-------- Listed records --------

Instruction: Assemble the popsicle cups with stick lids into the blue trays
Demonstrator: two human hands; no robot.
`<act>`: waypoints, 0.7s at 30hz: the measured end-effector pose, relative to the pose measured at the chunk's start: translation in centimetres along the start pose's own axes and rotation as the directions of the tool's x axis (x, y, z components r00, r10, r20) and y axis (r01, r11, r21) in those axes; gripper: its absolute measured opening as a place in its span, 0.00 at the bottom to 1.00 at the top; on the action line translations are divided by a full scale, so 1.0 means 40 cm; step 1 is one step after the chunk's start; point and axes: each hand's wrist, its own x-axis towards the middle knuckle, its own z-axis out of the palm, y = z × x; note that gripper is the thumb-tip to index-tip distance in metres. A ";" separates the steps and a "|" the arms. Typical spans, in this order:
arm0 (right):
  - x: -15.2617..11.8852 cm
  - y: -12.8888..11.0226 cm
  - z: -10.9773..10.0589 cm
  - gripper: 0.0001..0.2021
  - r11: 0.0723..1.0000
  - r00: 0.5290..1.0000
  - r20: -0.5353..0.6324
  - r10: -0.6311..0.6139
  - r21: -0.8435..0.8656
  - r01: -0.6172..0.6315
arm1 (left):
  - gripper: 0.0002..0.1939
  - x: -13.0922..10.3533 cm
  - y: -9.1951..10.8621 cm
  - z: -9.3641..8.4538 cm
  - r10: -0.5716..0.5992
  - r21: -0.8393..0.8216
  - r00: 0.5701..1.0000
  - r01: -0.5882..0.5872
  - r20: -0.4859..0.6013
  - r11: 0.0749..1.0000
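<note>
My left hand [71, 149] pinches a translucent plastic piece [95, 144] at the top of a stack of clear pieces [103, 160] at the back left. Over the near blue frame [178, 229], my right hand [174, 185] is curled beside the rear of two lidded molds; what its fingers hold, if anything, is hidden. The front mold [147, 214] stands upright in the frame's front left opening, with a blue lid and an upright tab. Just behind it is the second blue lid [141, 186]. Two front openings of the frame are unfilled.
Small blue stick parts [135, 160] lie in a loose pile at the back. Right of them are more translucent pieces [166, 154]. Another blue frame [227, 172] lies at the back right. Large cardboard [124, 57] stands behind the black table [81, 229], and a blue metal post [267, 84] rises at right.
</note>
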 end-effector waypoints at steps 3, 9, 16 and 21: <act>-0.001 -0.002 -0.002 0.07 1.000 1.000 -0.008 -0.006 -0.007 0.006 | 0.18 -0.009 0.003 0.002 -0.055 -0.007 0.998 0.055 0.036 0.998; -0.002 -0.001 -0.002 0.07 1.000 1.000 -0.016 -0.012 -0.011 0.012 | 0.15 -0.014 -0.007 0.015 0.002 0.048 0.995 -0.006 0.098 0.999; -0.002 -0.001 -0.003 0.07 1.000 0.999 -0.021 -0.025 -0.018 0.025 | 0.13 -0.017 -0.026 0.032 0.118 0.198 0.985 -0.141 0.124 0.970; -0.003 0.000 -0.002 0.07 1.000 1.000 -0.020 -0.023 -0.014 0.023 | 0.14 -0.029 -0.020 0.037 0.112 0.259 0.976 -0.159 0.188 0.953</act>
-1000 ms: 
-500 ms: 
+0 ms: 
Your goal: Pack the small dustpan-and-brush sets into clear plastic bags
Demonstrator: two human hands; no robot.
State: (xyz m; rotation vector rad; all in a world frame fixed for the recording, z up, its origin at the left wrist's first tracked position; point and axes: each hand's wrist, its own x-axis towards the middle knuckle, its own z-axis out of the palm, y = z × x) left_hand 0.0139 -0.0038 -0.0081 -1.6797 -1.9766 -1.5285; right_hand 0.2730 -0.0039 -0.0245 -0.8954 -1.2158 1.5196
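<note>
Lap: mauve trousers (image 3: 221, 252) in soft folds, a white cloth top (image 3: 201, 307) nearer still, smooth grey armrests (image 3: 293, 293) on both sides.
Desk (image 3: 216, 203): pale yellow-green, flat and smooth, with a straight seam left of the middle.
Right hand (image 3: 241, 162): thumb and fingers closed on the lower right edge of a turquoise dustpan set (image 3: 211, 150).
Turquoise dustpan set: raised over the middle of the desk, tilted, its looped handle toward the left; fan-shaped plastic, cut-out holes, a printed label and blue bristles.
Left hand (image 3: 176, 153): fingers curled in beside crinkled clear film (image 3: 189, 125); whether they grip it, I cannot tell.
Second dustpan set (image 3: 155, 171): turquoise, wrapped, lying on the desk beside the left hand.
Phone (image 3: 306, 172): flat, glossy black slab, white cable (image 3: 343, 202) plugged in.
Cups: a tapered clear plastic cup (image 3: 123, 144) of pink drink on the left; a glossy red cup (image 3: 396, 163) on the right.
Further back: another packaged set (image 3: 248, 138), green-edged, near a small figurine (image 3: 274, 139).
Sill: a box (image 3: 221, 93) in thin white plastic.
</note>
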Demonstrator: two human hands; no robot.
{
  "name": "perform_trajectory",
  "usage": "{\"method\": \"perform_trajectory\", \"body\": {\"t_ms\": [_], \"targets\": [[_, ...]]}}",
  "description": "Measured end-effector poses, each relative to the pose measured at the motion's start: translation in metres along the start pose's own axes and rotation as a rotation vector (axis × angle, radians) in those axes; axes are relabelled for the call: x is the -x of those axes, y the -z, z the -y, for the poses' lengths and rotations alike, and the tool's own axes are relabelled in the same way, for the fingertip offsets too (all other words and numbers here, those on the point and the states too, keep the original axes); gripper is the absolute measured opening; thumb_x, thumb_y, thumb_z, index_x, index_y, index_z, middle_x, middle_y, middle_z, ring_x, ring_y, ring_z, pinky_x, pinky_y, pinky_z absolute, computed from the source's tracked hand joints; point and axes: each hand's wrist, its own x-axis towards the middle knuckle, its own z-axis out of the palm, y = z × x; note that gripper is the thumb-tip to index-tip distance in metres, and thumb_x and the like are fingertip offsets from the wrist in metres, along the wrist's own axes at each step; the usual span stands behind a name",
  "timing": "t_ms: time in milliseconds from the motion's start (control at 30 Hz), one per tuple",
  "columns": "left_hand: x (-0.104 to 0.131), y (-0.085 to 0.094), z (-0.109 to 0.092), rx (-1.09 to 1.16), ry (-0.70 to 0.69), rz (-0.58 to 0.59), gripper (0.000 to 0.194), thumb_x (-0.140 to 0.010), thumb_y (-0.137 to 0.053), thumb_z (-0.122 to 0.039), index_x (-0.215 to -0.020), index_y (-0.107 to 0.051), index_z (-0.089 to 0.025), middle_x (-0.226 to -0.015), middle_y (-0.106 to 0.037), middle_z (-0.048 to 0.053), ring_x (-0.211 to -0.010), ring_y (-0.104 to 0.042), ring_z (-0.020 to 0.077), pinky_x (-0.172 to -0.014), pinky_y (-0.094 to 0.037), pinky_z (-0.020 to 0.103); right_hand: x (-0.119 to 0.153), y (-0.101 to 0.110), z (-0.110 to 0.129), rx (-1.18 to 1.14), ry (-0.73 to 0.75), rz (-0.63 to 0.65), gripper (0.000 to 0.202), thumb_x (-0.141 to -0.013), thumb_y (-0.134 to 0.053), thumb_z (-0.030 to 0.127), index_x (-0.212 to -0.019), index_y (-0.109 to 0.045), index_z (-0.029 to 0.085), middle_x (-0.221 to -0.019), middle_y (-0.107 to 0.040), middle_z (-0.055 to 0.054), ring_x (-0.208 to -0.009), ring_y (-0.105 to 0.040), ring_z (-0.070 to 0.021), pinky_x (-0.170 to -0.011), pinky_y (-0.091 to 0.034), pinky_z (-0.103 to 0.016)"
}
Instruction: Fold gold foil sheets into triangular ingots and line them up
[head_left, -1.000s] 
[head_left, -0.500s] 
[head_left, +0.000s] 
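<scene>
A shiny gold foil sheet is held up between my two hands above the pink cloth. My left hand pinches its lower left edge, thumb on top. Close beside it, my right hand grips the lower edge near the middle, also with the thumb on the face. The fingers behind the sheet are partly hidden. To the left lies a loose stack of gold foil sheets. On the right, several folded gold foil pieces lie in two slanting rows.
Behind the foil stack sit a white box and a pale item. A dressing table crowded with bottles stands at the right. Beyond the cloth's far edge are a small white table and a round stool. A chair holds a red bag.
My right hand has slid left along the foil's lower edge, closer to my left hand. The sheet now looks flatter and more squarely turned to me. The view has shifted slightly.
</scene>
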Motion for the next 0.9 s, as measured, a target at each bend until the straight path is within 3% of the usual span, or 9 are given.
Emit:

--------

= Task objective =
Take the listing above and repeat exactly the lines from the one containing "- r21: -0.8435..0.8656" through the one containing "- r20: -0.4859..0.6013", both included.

= Output of the task =
  - r21: -0.8435..0.8656
  - r01: -0.6172..0.6315
arm1 (left):
  - gripper: 0.0002..0.1939
  - x: -13.0922..10.3533 cm
  - y: -9.1951..10.8621 cm
  - z: -9.3641..8.4538 cm
  - r10: -0.5716..0.5992
  - r21: -0.8393..0.8216
  - r00: 0.5701..1.0000
  - r01: -0.5882..0.5872
  - r20: -0.4859..0.6013

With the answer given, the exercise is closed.